Give back the lines of the entries below exactly as written, from the first line to the line holding "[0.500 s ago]", both included, with the pictures omitted.
····················
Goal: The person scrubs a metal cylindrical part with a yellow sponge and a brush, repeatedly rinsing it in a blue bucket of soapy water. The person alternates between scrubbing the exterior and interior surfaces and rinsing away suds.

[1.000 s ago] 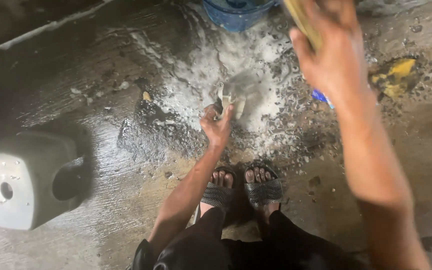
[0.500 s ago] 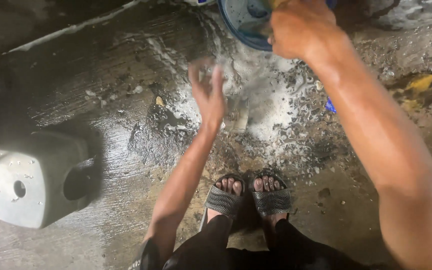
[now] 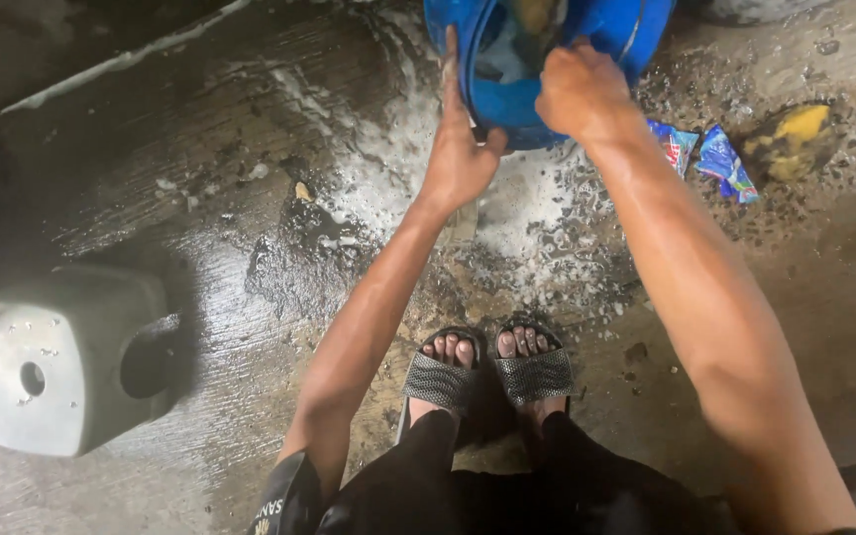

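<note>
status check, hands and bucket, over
Left hand flat on blue bucket wall. Right hand gripping its rim. Sachets and sponge lie clear, right.

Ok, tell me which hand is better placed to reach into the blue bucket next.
Right. The right hand already sits over the rim at the open mouth of the blue bucket, fingers curled inward. The left hand lies flat against the outside wall, likely steadying the bucket, so it would have to let go first.
</note>
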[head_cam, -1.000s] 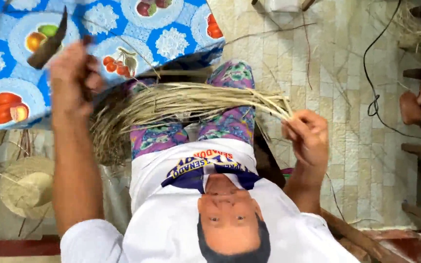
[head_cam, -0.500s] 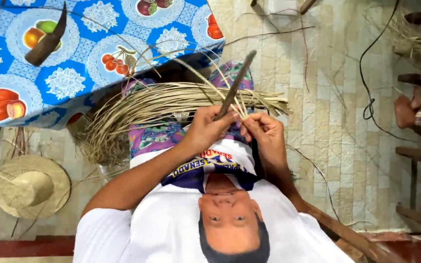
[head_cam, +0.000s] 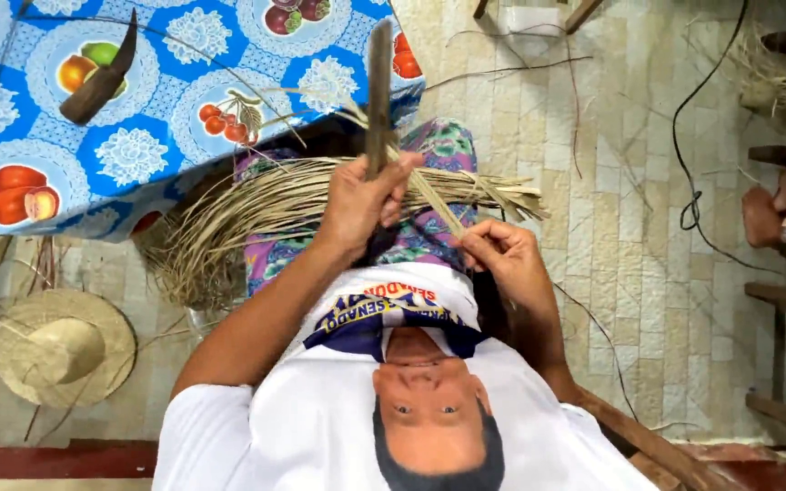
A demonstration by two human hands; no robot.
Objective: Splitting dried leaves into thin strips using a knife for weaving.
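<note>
No packages, signs or screens anywhere in view, only a printed emblem (head_cam: pixel 391 309) on the chest of the white shirt, curved like a band, dark blue with red and yellow lettering, lying just beneath the two hands and above the collar.
</note>
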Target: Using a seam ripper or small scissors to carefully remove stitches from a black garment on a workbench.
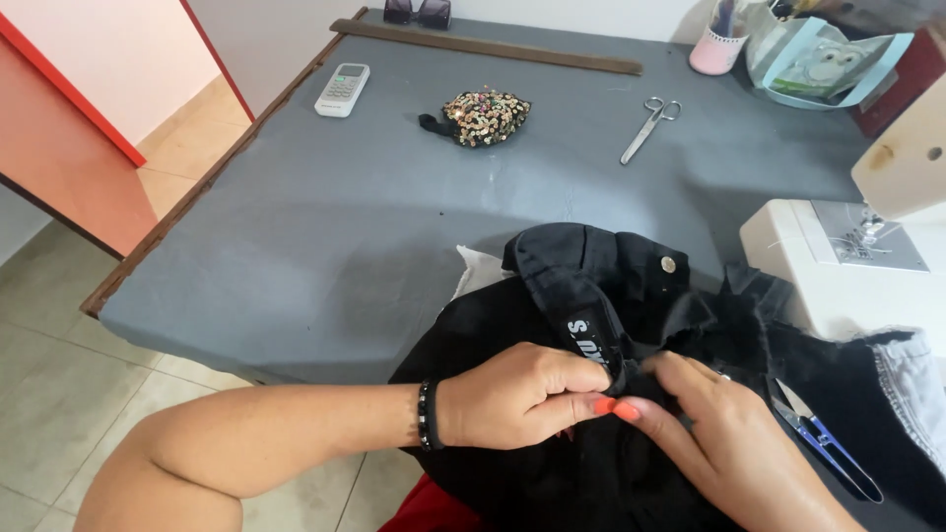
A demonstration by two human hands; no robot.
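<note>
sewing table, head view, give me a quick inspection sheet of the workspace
surface: grey cloth-covered table with wooden edge strip.
job's things: black denim garment with metal button, pinched at its waistband by both hands; blue thread snips lying on it.
clutter: white remote control, sequinned fabric piece, steel scissors, long wooden ruler, pink cup, sunglasses.
grippers: left hand and right hand both gripping the fabric.
cables: nothing seen.
surroundings: white sewing machine at right, beige tiled floor.
</note>
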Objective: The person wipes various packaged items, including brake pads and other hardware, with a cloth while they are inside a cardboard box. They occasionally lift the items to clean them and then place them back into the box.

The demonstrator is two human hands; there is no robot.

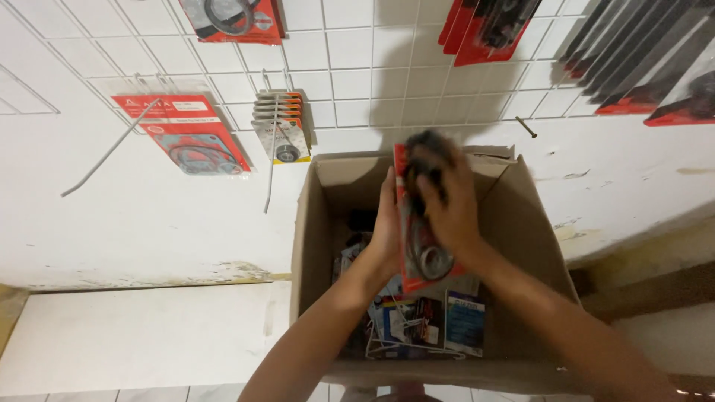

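Before a white grid wall [350,82], both hands [387,231] [450,208] grip, seemingly, one red packet [417,246]

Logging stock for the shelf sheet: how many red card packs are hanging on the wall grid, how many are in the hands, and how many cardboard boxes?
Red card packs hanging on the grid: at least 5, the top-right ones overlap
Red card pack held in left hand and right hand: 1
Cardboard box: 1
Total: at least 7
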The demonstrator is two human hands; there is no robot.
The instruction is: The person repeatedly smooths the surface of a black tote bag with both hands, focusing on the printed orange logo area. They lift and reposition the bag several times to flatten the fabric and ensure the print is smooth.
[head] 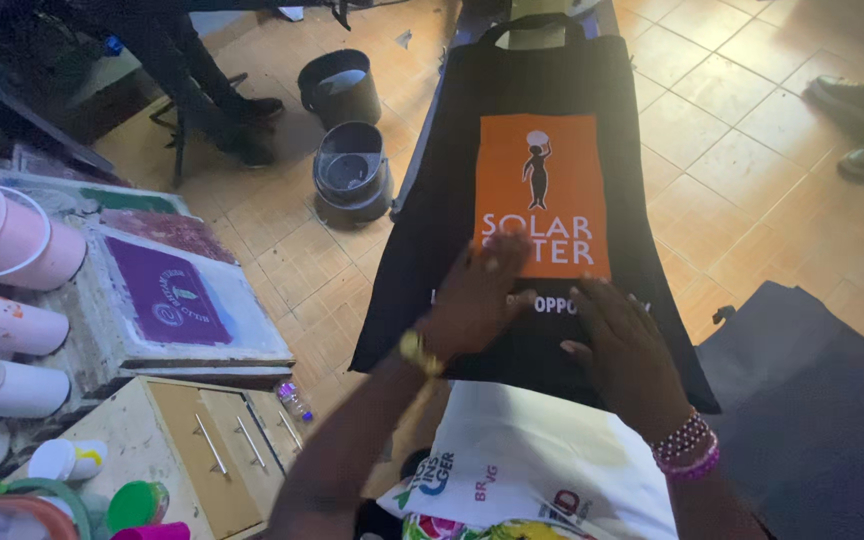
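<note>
— Head view first: what are my hands doing?

— Your left hand (474, 300) lies flat, fingers spread, pressed on the black tote bag (452, 180) at the lower edge of its orange printed panel (542, 195). It grips nothing. Your right hand (620, 345) is also open and palm down on the bag, just below that panel, close beside the left. Neither hand has closed around anything.

— And the bag itself?

— It is stretched flat on a narrow board that runs away from you, handles (537, 25) at the far end. The orange panel carries a dark figure and pale lettering. A gold watch (415, 350) sits on your left wrist, beaded bracelets (687, 447) on your right.

— What's around it?

— Just under your arms lies a white printed bag (522, 450). To your right, dark cloth (812, 400) is spread on the tiled floor (732, 150). Beyond the bag's left edge stand two black buckets (350, 170). Further left, a printing screen with a purple design (167, 295) rests on a worktable, with pale pink tubs (7, 240) and jars near it.
</note>
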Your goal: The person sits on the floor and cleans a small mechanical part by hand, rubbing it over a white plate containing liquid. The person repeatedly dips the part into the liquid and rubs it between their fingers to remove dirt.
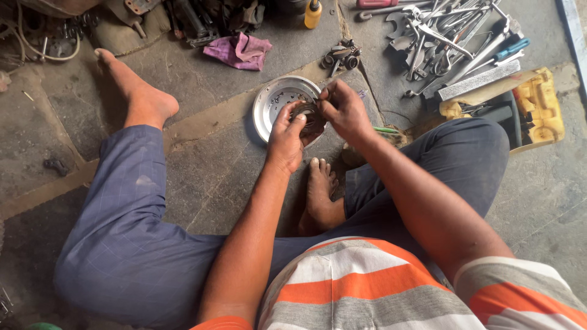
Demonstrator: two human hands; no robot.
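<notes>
I'm taking the round metal plate [273,104] on the stone floor as my anchor. It is shallow, silvery, holding a few small dark bits near its far side; too small to tell what they are.

Over the plate's near right edge I'm holding a dark greasy round part [310,117], ring-shaped with ridged or toothed-looking rim, brownish black, partly hidden by my fingers. My left hand [285,137] is gripping it from below, thumb and fingers curled around its near side. My right hand [344,110] is pinching at its top edge, fingertips closed on it; whether something small sits between them I cannot tell.

Far right of the plate a heap of spanners and wrenches [449,40] is lying on the floor, and beside that a yellow tool case [538,107] is sitting open, with dark tools in it and a flat grey bar [477,80] lying across. Just beyond the plate, a small cluster of dark metal fittings [341,55]. Further beyond, a yellow bottle [313,13]. Beyond-left of the plate a pink rag [238,50] is lying crumpled. My bare foot [319,189] is resting just near of the plate.
</notes>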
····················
## Exercise response
Goal: The person scrubs a metal cylindrical part with a yellow sponge and a brush, repeatedly rinsing it in a blue bucket of soapy water. The person alternates between scrubbing the exterior and interior surfaces and rinsing away suds.

[1.000 s ago] 
[0.500 s ago] 

What the exercise required is now complete.